» Assignment
Copy out, word for word, the lines from the start of the data below through the line containing "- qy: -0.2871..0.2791", and no others.

» Data supplied

*** Begin section ***

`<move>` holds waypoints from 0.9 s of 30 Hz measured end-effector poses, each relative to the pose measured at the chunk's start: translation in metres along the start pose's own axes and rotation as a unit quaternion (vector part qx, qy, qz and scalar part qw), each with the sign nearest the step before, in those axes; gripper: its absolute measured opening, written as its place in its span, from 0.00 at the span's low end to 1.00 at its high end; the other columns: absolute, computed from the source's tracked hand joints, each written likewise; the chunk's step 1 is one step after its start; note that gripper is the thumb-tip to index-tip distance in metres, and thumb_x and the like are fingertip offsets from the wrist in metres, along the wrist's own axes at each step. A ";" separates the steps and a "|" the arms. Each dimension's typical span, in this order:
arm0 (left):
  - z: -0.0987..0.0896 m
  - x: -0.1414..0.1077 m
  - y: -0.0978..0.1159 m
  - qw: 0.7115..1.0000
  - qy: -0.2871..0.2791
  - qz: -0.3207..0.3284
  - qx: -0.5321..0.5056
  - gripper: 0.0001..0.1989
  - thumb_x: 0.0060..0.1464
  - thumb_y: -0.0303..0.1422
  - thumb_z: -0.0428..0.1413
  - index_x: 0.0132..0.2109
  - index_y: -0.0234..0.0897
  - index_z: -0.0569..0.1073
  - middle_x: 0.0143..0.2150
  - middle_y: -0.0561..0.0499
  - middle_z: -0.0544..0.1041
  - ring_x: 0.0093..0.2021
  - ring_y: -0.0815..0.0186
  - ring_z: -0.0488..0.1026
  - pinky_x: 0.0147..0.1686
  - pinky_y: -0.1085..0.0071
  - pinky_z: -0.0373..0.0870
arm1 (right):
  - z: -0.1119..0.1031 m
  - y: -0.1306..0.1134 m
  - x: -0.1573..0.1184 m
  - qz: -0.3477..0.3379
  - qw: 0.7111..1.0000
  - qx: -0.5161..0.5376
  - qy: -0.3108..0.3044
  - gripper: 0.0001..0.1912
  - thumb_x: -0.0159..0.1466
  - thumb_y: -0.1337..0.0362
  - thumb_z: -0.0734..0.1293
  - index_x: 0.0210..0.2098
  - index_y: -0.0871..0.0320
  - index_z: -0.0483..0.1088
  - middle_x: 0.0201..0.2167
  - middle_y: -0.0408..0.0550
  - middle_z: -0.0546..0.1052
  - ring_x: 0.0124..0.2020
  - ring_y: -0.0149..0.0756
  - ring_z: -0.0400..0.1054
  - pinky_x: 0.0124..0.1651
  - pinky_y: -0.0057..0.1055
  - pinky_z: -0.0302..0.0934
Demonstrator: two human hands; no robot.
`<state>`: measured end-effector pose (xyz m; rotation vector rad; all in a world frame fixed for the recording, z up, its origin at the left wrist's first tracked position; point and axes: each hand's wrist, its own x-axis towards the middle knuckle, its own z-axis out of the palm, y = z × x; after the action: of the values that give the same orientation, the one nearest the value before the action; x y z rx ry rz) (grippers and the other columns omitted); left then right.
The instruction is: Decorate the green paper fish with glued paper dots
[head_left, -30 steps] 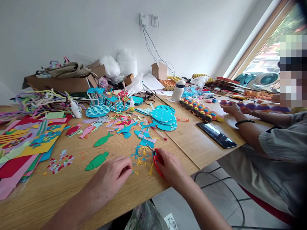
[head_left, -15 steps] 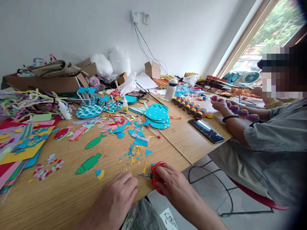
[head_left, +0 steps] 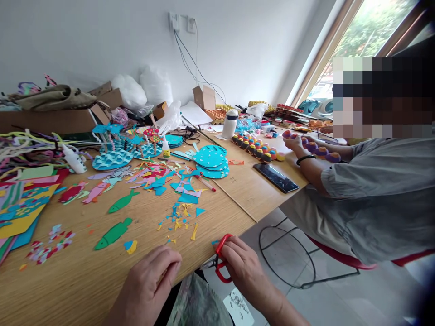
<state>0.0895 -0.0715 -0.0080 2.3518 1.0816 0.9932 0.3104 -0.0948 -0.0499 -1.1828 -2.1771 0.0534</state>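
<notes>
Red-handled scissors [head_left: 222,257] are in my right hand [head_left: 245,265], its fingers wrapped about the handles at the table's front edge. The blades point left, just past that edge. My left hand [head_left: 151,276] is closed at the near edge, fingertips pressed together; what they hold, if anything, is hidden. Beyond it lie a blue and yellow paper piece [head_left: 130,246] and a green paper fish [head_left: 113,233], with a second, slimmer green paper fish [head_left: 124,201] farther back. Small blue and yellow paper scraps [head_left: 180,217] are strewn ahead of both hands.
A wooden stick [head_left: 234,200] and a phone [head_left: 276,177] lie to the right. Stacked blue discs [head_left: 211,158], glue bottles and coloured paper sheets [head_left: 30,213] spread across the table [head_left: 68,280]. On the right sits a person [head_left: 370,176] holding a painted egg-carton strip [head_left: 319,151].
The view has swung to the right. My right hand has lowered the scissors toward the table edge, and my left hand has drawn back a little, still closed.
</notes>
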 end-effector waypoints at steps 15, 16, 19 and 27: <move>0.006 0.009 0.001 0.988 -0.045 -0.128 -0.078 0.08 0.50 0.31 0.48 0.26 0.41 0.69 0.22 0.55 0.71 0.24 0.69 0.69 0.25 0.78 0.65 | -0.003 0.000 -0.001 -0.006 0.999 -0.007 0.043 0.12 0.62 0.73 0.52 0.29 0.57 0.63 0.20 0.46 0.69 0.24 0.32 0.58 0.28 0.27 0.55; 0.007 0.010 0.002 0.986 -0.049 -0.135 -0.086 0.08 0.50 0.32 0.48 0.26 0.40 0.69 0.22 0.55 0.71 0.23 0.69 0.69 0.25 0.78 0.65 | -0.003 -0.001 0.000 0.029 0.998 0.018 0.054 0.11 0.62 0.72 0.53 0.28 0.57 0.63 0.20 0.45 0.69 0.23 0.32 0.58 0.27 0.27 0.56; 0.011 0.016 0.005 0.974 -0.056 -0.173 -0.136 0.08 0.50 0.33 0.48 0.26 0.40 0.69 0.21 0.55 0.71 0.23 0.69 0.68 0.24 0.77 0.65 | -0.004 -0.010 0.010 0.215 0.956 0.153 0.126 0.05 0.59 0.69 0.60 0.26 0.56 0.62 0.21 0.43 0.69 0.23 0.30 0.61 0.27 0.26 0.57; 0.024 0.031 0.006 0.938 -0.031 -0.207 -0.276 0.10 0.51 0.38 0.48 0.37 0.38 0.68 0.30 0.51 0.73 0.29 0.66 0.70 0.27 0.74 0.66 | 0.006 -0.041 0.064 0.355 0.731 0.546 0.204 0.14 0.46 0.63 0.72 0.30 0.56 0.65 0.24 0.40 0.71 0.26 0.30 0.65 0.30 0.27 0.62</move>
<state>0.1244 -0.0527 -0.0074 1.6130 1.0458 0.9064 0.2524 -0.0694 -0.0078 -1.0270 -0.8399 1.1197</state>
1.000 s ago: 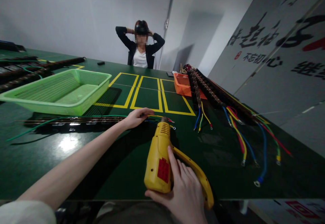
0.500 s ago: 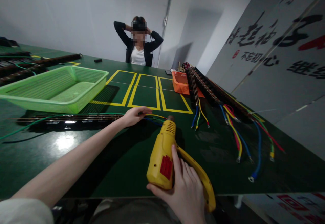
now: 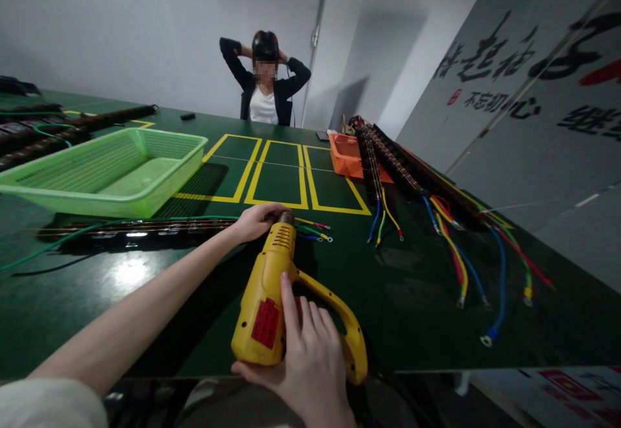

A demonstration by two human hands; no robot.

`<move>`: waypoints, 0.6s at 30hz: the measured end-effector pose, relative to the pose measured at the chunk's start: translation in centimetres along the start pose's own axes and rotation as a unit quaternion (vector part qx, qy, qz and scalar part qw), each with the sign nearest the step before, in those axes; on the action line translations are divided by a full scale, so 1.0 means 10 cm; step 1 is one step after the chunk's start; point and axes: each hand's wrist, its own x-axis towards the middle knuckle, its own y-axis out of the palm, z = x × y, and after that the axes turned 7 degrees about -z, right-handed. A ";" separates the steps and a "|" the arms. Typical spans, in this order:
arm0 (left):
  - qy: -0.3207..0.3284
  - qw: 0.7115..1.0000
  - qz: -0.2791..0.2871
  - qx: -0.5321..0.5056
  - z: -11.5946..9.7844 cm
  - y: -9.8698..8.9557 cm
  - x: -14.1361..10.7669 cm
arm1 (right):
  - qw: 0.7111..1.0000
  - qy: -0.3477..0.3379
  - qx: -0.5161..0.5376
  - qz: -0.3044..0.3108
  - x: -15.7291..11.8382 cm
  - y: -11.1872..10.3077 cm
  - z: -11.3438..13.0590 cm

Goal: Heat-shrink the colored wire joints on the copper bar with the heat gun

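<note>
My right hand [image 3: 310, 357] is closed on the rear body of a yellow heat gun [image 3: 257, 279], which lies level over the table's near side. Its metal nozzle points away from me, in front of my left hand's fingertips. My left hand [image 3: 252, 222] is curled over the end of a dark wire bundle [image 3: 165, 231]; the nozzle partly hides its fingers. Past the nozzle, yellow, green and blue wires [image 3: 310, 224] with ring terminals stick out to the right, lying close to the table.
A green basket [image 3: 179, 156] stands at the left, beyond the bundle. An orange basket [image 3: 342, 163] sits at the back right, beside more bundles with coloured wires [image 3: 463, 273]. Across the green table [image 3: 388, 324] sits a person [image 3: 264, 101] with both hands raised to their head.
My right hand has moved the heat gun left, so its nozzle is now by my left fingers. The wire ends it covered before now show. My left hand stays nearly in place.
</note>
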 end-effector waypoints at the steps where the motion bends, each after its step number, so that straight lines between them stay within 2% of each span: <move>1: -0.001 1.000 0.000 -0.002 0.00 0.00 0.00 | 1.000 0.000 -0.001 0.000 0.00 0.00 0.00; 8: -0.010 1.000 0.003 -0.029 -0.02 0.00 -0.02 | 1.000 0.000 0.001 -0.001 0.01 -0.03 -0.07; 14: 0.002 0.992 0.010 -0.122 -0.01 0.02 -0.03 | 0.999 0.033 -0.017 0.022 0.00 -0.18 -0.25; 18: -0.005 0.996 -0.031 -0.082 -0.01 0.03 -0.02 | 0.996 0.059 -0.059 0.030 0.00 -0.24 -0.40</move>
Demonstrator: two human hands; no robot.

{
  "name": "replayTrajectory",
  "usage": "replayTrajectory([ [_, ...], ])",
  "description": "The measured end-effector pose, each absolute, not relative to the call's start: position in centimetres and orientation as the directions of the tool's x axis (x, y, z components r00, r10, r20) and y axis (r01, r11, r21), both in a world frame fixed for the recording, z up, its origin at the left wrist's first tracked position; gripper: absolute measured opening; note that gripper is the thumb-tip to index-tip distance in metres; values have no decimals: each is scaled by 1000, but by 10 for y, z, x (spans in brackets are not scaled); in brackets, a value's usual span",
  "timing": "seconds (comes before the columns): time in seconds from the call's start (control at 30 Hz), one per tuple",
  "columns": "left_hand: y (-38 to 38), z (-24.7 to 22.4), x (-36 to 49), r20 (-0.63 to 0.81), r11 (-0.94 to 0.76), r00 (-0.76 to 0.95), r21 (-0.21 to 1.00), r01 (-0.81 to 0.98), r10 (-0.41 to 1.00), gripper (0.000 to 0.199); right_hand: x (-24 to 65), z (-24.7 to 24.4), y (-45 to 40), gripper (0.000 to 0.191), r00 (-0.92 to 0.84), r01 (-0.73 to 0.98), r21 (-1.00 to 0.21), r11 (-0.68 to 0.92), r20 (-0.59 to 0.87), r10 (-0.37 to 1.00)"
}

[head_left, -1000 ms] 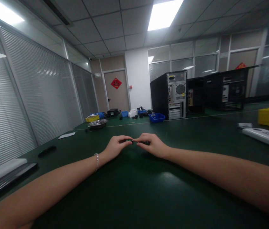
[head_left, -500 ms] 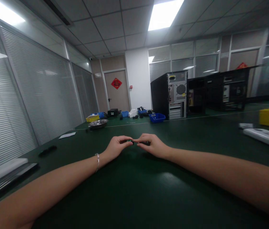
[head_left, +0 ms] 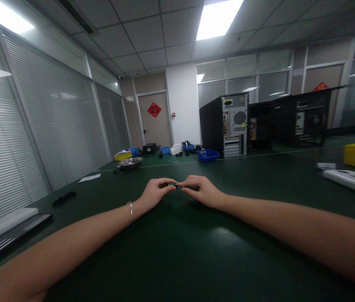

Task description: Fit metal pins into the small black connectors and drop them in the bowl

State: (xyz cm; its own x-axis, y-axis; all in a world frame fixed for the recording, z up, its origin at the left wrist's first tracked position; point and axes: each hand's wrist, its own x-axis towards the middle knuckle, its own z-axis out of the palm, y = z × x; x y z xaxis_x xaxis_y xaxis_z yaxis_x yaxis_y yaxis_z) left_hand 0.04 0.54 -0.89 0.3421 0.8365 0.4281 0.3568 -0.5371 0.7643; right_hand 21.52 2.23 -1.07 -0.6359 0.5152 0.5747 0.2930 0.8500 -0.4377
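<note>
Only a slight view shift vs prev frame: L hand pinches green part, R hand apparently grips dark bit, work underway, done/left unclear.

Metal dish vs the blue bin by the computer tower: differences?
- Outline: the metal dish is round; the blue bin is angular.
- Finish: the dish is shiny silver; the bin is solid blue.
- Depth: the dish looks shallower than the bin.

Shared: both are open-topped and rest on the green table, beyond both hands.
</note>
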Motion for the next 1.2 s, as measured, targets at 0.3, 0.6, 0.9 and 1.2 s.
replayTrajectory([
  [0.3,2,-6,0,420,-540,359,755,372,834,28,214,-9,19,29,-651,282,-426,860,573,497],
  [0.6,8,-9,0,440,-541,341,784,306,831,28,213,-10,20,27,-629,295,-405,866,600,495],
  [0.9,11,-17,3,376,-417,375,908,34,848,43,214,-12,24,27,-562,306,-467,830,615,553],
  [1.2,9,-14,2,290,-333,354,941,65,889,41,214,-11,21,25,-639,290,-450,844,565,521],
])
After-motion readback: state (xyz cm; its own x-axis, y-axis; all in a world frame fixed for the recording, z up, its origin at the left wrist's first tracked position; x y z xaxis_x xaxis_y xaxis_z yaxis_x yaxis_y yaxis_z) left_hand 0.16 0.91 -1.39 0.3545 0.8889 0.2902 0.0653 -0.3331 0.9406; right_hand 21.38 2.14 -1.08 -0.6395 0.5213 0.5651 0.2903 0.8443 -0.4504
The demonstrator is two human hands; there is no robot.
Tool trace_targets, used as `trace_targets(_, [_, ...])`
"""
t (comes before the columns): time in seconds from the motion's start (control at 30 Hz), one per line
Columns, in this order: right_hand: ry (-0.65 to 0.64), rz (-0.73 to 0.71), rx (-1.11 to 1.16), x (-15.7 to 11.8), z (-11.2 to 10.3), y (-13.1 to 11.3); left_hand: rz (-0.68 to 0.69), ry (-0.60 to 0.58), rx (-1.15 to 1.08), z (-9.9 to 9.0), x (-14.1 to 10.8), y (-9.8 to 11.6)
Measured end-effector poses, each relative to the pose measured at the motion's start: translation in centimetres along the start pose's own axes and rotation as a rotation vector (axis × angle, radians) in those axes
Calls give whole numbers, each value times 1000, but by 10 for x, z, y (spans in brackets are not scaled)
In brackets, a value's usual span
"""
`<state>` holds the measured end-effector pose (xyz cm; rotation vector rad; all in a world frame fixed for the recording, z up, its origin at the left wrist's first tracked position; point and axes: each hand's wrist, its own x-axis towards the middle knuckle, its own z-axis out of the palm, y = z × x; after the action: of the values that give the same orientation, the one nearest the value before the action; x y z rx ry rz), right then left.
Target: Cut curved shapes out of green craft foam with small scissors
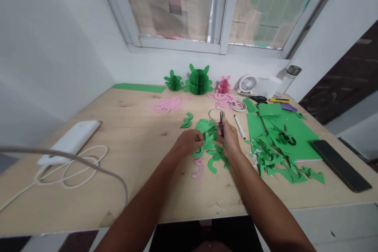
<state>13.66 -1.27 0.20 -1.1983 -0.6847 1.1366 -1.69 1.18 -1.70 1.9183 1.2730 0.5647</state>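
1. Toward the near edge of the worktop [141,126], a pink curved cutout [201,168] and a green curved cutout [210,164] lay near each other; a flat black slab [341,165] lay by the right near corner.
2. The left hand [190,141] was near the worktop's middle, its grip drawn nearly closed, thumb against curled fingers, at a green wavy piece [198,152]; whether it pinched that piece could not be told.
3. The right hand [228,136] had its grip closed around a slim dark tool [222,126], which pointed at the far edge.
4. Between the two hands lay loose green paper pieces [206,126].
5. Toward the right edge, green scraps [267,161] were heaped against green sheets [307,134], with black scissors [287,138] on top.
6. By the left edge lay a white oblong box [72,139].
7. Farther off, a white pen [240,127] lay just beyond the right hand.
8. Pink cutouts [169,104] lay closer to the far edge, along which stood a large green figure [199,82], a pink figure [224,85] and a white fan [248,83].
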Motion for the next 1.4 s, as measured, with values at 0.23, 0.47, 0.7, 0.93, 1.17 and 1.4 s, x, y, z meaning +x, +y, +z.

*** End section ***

» Output
`<move>` holds waypoints from 0.9 s of 30 Hz measured end-effector poses, each relative to the pose measured at the chunk's start: translation in metres along the start pose's own axes and rotation as a unit quaternion (vector part qx, qy, qz and scalar part qw), each with the sign nearest the step before, in those axes; gripper: its absolute measured opening, written as its place in its span, from 0.00 at the span's low end to 1.00 at its high end; the other columns: absolute, computed from the source's tracked hand joints, each written likewise; the chunk's step 1 is one step after its start; note that gripper is the thumb-tip to index-tip distance in metres, and thumb_x and the like are fingertip offsets from the wrist in metres, along the wrist's own axes at each step. A ";" separates the steps and a "|" the arms. Each dimension's typical span, in this order:
arm0 (left):
  - z: -0.0987..0.0896 m
  - x: -0.1414..0.1077 m
  - y: -0.0978..0.1159 m
  - qw: 0.7115..1.0000
  - qy: -0.2871..0.2791

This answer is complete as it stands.